## HOW TO COMPLETE THIS TASK
Once you have read the listing, retype all of it exactly.

#####

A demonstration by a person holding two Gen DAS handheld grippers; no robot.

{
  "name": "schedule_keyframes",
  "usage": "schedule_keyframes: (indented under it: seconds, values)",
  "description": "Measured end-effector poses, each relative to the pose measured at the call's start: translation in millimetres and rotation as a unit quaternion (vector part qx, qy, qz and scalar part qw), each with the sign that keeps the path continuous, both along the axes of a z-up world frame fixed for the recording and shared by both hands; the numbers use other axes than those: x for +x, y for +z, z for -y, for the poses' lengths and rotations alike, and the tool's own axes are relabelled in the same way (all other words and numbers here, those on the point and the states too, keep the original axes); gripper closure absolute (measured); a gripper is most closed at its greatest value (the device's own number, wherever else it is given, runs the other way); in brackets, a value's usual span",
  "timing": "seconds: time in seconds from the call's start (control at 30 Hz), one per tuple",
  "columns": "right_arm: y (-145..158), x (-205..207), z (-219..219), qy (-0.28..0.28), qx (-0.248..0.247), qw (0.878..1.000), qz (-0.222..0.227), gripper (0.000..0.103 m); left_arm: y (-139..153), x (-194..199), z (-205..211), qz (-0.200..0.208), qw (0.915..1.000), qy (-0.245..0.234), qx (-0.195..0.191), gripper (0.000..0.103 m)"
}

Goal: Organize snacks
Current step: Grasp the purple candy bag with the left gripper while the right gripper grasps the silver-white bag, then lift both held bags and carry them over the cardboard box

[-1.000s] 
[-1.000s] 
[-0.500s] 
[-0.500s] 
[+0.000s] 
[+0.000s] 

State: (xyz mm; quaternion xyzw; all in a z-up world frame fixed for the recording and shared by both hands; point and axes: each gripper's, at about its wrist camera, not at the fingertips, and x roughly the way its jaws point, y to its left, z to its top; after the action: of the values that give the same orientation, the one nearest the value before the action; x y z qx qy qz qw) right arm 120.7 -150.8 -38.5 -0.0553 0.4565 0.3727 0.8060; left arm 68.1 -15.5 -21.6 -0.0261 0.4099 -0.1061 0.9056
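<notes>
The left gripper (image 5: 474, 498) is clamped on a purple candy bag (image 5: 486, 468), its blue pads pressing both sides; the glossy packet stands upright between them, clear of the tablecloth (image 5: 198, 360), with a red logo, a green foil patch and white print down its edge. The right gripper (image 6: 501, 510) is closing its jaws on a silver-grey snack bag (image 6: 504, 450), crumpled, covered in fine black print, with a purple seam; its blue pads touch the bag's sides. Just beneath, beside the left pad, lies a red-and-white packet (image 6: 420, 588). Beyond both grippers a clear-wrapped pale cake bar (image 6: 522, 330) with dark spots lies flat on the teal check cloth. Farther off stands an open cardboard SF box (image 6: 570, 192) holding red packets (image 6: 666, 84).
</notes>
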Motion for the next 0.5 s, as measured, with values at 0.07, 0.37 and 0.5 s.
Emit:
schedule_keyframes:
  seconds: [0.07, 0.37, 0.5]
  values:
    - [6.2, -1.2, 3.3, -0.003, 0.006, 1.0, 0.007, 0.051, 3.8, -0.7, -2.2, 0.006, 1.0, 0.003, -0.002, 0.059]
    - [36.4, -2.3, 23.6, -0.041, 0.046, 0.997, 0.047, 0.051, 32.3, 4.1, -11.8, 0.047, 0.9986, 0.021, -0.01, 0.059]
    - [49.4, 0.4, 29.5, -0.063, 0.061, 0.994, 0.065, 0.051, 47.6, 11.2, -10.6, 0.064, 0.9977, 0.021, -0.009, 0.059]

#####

## ANSWER TO THIS EXERCISE
A demonstration by a person holding two Gen DAS handheld grippers; no robot.

{
  "name": "schedule_keyframes",
  "usage": "schedule_keyframes: (indented under it: seconds, values)",
  "description": "Measured end-effector poses, each relative to the pose measured at the call's start: translation in millimetres and rotation as a unit quaternion (vector part qx, qy, qz and scalar part qw), each with the sign that keeps the path continuous, both along the axes of a z-up world frame fixed for the recording and shared by both hands; the numbers use other axes than those: x for +x, y for +z, z for -y, for the poses' lengths and rotations alike, and the tool's own axes are relabelled in the same way (all other words and numbers here, those on the point and the states too, keep the original axes); gripper closure absolute (measured); a gripper is most closed at its greatest value (the device's own number, wherever else it is given, runs the other way); in brackets, a value's usual span",
  "timing": "seconds: time in seconds from the call's start (control at 30 Hz), one per tuple",
  "columns": "right_arm: y (-145..158), x (-205..207), z (-219..219), qy (-0.28..0.28), qx (-0.248..0.247), qw (0.878..1.000), qz (-0.222..0.227), gripper (0.000..0.103 m); left_arm: y (-139..153), x (-194..199), z (-205..211), qz (-0.200..0.208), qw (0.915..1.000), qy (-0.245..0.234), qx (-0.195..0.191), gripper (0.000..0.103 m)"
}

Goal: Organize snacks
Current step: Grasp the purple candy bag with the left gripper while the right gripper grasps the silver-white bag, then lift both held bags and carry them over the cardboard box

[-1.000s] 
[-1.000s] 
[-0.500s] 
[-0.500s] 
[+0.000s] 
[+0.000s] 

State: (xyz mm; quaternion xyzw; all in a z-up world frame fixed for the recording and shared by both hands; point and axes: each gripper's, at about its wrist camera, not at the fingertips, and x roughly the way its jaws point, y to its left, z to its top; after the action: of the values that give the same orientation, the one nearest the value before the action; x y z qx qy qz qw) right arm 120.7 -150.8 -38.5 -0.0553 0.4565 0.3727 0.8060; left arm 68.1 -15.5 -21.6 -0.0261 0.4099 -0.1061 0.9056
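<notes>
The left gripper (image 5: 474, 498) is clamped on a purple candy bag (image 5: 486, 468), its blue pads pressing both sides; the glossy packet stands upright between them, clear of the tablecloth (image 5: 198, 360), with a red logo, a green foil patch and white print down its edge. The right gripper (image 6: 501, 510) is closing its jaws on a silver-grey snack bag (image 6: 504, 450), crumpled, covered in fine black print, with a purple seam; its blue pads touch the bag's sides. Just beneath, beside the left pad, lies a red-and-white packet (image 6: 420, 588). Beyond both grippers a clear-wrapped pale cake bar (image 6: 522, 330) with dark spots lies flat on the teal check cloth. Farther off stands an open cardboard SF box (image 6: 570, 192) holding red packets (image 6: 666, 84).
</notes>
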Motion for the next 0.5 s, as measured, with values at 0.07, 0.37 and 0.5 s.
Emit:
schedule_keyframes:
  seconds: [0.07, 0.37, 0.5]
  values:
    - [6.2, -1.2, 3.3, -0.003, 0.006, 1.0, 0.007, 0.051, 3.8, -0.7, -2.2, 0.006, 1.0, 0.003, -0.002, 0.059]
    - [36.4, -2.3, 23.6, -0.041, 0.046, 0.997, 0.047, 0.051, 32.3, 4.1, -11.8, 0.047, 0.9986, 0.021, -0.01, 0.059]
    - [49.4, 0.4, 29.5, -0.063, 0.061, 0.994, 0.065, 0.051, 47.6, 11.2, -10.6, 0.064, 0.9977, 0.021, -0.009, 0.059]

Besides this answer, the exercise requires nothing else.